> **EXERCISE DESCRIPTION**: Within the listing below, please copy exactly the lines between the line holding "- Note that" and the line holding "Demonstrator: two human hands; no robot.", inclusive.

> **PROVIDED MATERIAL**:
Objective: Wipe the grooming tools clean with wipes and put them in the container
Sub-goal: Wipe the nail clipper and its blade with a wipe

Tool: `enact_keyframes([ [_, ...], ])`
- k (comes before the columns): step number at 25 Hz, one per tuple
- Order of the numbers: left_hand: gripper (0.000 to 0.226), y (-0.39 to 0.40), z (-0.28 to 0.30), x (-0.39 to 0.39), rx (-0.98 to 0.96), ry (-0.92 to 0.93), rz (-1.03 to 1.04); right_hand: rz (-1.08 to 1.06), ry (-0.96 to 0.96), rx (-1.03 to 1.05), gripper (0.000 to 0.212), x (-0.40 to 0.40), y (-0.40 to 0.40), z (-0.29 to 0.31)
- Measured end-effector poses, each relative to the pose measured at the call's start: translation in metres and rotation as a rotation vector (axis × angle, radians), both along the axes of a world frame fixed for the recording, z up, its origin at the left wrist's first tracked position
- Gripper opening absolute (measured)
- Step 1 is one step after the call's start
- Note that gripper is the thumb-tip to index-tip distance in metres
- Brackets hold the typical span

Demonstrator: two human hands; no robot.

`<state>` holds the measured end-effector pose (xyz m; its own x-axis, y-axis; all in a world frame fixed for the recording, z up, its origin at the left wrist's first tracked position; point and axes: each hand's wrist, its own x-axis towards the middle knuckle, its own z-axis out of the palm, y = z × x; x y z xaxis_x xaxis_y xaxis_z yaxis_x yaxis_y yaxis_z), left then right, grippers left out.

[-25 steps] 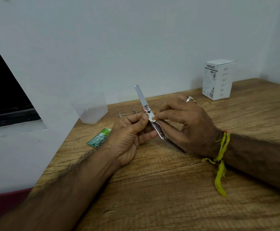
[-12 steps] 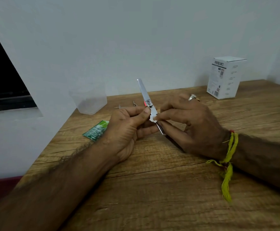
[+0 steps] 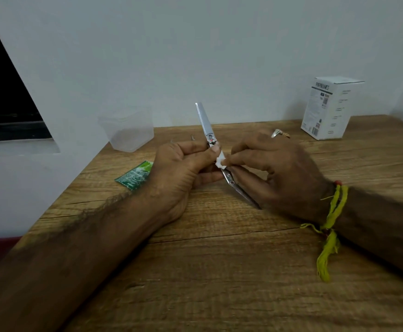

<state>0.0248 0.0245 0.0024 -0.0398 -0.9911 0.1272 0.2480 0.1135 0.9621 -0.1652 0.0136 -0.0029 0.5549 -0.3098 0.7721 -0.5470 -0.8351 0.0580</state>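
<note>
A white carton [image 3: 331, 109] stands near the far right corner of the wooden table [image 3: 219, 271]; dark print runs along its top edge and down its side, too small and blurred to read. A green sachet [image 3: 134, 175] with pale lettering, likewise unreadable, lies flat near the table's left edge.

Both forearms rest on the table and meet at its middle. The left hand [image 3: 181, 171] has its fingers curled round the metal grooming tool [image 3: 211, 140], thumb pressed on the shaft just below a small red mark at the pivot. The tool's flat blade points up and away toward the far edge, while its darker lower end slants down toward the right wrist. The right hand [image 3: 277, 168] pinches a small white wipe [image 3: 220, 162] between thumb and forefinger against the tool's shaft, the other fingers loosely bent. It wears a ring and a yellow thread [image 3: 330, 231] at the wrist.

A clear plastic container [image 3: 128, 131] sits by the far left corner against the wall; it looks empty, though the view is dim. Behind the left hand, small metal pieces [image 3: 192, 137], possibly other tools, lie on the table.
</note>
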Motion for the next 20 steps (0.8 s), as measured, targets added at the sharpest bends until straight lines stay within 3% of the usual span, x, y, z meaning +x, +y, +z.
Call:
enact_keyframes([
  [7,0.017,-0.0014,-0.0023,-0.0015,-0.015,-0.031,0.029,-0.011,0.044,0.002,0.013,-0.0011,-0.0011,-0.0010],
  [20,0.027,0.0012,-0.0014,-0.0053,-0.057,-0.213,-0.039,-0.003,0.077,0.015,0.013,-0.0042,0.0046,0.0000],
])
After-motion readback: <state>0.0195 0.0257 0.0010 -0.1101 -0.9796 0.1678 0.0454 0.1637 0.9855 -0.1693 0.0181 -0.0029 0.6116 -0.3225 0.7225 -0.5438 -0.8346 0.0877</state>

> **RESULT OF THE TASK**:
- Note that gripper is the thumb-tip to index-tip distance in metres
- Brackets hold the typical span

Demonstrator: two human hands; no robot.

There is nothing more to the answer.